PROBLEM STATEMENT: The expected answer is the set of lines in the data below between the line holding "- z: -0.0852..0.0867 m" and the line holding "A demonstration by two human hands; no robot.", inclusive, written out exactly.

SOURCE DATA:

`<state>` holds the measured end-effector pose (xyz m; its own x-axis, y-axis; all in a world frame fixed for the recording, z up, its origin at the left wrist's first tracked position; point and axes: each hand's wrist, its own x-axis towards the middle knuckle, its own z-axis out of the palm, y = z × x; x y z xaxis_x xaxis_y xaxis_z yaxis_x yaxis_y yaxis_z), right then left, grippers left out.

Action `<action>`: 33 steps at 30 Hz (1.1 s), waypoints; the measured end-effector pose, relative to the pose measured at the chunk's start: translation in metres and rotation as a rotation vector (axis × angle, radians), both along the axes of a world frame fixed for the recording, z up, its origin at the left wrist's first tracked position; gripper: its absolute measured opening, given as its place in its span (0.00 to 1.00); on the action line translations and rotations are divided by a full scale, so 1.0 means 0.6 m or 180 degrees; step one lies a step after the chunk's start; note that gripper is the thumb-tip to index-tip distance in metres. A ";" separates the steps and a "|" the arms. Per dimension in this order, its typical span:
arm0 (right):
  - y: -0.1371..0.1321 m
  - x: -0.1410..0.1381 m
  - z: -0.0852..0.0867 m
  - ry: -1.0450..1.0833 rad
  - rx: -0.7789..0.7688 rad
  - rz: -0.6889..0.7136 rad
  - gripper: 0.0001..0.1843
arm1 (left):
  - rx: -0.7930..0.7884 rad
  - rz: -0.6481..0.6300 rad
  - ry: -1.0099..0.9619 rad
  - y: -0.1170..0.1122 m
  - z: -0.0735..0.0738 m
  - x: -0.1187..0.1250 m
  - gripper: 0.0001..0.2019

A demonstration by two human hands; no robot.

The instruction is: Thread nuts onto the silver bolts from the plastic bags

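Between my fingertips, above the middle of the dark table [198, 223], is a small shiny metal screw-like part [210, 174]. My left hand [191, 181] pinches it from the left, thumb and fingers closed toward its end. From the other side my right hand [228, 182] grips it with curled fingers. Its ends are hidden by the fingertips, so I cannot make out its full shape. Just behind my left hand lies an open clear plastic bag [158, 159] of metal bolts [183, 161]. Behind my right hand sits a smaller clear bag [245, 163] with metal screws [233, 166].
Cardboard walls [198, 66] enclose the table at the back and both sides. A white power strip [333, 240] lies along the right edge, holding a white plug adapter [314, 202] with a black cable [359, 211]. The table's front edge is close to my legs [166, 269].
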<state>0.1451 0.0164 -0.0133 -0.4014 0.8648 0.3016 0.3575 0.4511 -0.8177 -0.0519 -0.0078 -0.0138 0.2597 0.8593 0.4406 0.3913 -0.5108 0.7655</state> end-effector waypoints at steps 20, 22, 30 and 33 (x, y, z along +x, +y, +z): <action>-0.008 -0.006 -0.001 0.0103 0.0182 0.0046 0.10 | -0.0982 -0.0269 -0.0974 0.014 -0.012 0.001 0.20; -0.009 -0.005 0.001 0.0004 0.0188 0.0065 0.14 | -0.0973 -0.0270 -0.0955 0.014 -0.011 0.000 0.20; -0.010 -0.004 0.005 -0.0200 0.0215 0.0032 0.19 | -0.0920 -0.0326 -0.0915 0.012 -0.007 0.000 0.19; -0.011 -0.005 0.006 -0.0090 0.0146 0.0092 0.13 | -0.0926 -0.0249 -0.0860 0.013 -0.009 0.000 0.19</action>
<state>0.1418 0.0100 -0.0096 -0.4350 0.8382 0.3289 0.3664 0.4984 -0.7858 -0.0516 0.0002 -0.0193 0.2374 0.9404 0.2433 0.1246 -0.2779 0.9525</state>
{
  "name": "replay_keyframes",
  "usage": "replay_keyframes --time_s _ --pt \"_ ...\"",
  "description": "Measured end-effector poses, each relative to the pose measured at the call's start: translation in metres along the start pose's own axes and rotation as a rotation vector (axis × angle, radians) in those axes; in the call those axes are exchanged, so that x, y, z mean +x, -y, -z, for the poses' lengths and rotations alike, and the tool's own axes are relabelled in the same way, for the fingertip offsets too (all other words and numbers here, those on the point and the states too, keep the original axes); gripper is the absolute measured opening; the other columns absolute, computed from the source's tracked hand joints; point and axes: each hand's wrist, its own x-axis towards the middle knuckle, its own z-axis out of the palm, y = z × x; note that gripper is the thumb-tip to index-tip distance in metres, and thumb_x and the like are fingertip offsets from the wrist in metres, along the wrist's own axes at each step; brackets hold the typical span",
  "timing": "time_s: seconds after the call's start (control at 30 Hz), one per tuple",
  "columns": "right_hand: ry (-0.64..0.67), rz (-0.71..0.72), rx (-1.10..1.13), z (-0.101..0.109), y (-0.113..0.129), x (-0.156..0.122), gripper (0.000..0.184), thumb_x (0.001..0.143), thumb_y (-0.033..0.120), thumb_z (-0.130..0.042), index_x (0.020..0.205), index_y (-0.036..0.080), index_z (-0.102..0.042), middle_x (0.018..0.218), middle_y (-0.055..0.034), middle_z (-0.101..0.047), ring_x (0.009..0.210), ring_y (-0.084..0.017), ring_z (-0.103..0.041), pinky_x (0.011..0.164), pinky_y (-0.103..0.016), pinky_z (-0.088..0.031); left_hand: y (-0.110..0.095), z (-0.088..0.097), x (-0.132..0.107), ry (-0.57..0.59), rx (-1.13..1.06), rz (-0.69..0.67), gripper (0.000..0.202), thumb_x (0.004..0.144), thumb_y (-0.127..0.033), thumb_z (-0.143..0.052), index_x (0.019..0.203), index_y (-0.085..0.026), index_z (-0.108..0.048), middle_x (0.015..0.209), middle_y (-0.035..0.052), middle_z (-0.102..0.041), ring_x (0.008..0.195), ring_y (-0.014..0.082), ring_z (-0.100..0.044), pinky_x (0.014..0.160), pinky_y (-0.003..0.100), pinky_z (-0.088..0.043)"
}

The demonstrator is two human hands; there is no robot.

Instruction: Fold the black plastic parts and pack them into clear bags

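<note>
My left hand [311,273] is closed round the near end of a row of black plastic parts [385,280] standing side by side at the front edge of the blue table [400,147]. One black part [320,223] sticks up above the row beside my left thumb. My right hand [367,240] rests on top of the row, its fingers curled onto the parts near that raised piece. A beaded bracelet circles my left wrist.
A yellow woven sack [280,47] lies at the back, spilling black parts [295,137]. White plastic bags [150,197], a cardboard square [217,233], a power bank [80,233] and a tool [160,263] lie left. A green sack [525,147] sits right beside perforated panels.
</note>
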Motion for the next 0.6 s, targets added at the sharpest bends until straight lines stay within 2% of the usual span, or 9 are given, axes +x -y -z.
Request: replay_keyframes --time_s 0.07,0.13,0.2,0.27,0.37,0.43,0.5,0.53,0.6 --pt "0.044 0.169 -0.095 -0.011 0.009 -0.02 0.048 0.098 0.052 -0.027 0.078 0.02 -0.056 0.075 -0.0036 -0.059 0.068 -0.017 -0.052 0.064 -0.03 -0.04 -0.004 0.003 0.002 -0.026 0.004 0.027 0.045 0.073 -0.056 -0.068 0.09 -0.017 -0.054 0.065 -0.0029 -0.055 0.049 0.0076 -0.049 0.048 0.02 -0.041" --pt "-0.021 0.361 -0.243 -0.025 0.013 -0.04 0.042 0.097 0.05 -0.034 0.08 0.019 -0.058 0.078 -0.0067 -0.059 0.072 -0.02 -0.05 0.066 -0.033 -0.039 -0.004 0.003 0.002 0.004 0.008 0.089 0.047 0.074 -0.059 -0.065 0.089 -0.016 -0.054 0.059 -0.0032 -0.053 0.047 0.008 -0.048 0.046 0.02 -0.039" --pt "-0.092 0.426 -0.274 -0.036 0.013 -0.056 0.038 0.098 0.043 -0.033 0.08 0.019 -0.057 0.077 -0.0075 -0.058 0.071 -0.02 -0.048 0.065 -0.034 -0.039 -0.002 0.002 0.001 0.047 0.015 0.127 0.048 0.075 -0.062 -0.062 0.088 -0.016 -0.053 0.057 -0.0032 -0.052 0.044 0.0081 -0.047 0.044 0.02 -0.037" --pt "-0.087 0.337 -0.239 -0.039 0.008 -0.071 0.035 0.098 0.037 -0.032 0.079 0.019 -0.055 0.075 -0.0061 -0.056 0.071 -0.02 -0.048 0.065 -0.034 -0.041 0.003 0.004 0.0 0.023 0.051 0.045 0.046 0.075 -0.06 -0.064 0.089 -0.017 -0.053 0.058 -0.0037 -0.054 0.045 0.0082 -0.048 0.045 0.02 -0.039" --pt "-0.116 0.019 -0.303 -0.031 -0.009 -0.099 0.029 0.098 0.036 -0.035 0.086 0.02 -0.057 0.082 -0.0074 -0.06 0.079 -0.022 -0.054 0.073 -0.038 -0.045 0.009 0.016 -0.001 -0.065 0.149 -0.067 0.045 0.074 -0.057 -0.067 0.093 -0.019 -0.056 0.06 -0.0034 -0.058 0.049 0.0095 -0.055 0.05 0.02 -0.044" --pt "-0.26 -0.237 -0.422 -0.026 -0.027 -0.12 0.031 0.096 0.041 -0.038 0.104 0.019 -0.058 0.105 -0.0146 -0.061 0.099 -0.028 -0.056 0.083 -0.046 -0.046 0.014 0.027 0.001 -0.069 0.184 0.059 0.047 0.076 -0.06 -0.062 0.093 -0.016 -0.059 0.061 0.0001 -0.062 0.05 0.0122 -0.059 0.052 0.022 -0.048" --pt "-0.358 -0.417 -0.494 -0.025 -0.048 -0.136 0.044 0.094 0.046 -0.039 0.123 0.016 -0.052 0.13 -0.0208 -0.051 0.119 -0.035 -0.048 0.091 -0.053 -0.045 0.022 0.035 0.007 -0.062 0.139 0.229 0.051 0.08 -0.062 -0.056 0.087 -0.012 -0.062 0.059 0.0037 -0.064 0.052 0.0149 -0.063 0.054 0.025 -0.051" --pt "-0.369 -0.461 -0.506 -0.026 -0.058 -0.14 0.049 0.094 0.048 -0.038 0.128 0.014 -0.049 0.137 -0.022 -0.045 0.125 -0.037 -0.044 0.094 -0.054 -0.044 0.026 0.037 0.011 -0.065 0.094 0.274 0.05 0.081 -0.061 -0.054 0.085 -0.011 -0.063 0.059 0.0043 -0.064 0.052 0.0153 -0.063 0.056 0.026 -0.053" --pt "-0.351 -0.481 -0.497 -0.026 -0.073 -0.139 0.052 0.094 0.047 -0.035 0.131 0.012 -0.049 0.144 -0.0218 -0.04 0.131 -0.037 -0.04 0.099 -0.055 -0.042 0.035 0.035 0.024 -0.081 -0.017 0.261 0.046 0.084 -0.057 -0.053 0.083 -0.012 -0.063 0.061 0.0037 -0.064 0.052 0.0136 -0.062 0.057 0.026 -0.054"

ANSWER TO THIS EXERCISE:
  - z: -0.0852..0.0867 m
  - ry: -1.0450..1.0833 rad
  - rx: -0.7789..0.7688 rad
  - rz: -0.6889..0.7136 rad
  - gripper: 0.0001..0.1843
arm1 (left):
  - rx: -0.7930..0.7884 rad
  - rz: -0.6481..0.6300 rad
  - ry: -1.0099..0.9619 rad
  - y: -0.1170..0.1122 m
  - z: -0.0735..0.0738 m
  - x: -0.1187..0.1250 m
  - gripper: 0.0001..0.2019

A demonstration by two human hands; no robot.

Nothing else belongs to the answer.